AIM OF THE EXERCISE: Report each line of the data that has "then" somewhere in it.

─── MATERIALS PROVIDED ───

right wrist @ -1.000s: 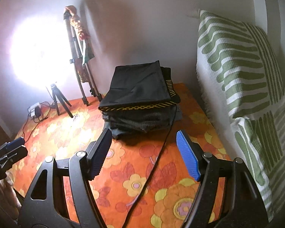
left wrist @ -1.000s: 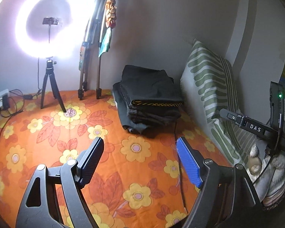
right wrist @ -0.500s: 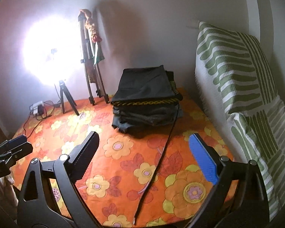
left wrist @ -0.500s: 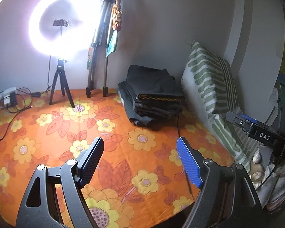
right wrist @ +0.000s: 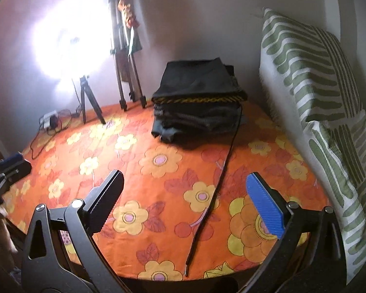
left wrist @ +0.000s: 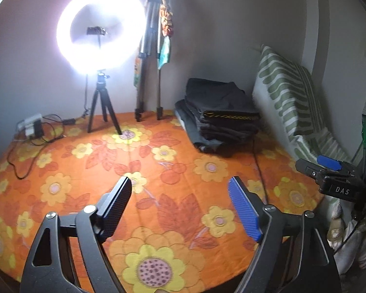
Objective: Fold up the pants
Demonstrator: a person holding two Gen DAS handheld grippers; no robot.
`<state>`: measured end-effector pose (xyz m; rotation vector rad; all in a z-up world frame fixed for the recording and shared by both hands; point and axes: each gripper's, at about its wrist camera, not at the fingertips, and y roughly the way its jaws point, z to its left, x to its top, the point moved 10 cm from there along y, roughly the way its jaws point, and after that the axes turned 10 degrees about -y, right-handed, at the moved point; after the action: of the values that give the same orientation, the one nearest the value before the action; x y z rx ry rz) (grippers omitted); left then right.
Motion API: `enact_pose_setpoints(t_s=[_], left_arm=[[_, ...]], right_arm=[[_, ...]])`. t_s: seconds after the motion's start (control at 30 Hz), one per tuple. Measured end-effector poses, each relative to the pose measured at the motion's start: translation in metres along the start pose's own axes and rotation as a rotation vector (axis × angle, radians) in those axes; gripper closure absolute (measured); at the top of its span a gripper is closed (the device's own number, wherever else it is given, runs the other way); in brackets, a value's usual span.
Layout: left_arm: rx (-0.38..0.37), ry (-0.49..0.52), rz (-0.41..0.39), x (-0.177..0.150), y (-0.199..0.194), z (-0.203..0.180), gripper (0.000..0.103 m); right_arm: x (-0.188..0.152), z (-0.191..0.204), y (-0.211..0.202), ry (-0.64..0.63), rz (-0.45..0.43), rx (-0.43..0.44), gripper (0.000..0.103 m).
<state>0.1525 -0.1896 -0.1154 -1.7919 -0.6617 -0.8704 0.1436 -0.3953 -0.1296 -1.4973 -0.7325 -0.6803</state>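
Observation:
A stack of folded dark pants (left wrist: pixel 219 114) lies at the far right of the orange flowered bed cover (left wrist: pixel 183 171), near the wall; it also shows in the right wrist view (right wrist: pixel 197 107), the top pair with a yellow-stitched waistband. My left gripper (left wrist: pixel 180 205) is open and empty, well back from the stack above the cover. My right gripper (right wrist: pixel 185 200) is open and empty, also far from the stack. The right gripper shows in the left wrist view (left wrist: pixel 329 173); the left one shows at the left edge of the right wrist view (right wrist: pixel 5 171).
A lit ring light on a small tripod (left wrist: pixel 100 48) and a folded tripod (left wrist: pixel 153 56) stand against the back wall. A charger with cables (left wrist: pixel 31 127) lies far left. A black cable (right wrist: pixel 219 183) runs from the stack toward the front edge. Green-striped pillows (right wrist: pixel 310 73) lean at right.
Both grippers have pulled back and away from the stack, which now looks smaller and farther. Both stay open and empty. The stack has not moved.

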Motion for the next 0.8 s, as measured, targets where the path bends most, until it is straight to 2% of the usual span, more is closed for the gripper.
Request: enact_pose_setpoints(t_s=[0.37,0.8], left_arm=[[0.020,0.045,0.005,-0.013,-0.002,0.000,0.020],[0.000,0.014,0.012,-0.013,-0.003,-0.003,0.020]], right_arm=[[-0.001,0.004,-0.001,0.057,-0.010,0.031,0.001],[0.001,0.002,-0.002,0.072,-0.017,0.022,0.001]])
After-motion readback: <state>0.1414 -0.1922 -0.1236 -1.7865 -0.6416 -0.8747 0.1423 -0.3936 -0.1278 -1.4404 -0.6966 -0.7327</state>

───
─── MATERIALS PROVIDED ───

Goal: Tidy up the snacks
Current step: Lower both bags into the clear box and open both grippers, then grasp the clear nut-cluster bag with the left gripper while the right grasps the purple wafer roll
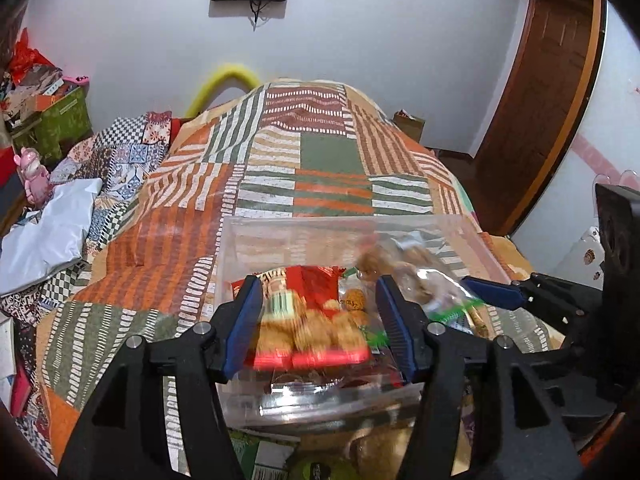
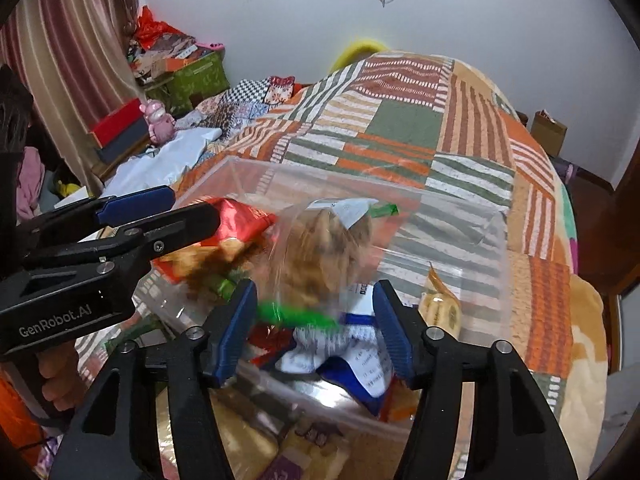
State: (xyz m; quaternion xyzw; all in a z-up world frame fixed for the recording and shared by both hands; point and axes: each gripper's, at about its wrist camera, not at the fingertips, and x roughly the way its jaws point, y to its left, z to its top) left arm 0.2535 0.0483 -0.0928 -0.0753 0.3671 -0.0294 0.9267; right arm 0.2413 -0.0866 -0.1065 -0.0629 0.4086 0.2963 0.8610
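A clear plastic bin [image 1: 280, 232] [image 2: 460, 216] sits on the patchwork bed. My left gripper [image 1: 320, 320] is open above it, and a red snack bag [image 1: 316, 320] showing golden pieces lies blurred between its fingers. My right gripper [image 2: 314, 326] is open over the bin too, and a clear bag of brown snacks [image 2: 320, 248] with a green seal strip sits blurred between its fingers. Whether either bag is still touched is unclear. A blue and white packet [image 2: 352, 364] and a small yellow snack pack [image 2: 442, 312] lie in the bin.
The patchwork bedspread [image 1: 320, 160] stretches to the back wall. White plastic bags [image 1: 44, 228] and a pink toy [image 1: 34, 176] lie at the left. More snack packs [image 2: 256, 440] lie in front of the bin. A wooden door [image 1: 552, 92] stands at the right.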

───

TASK RESPONSE:
`<state>`: measured end-effector pose (xyz m; rotation vector rad; all in a z-up world frame fixed for the recording and shared by both hands; point and axes: each gripper's, at about its wrist camera, not at the fingertips, and y roughly the way its jaws point, z to its left, x to its top, the point moved 10 cm from there along y, roughly the way its jaws point, and after that the axes turned 10 degrees about -y, right-handed, at the moved point; after the action: of the values that give the same orientation, the one nearest the value before the action; x y z rx ry rz) (grippers omitted); left then right.
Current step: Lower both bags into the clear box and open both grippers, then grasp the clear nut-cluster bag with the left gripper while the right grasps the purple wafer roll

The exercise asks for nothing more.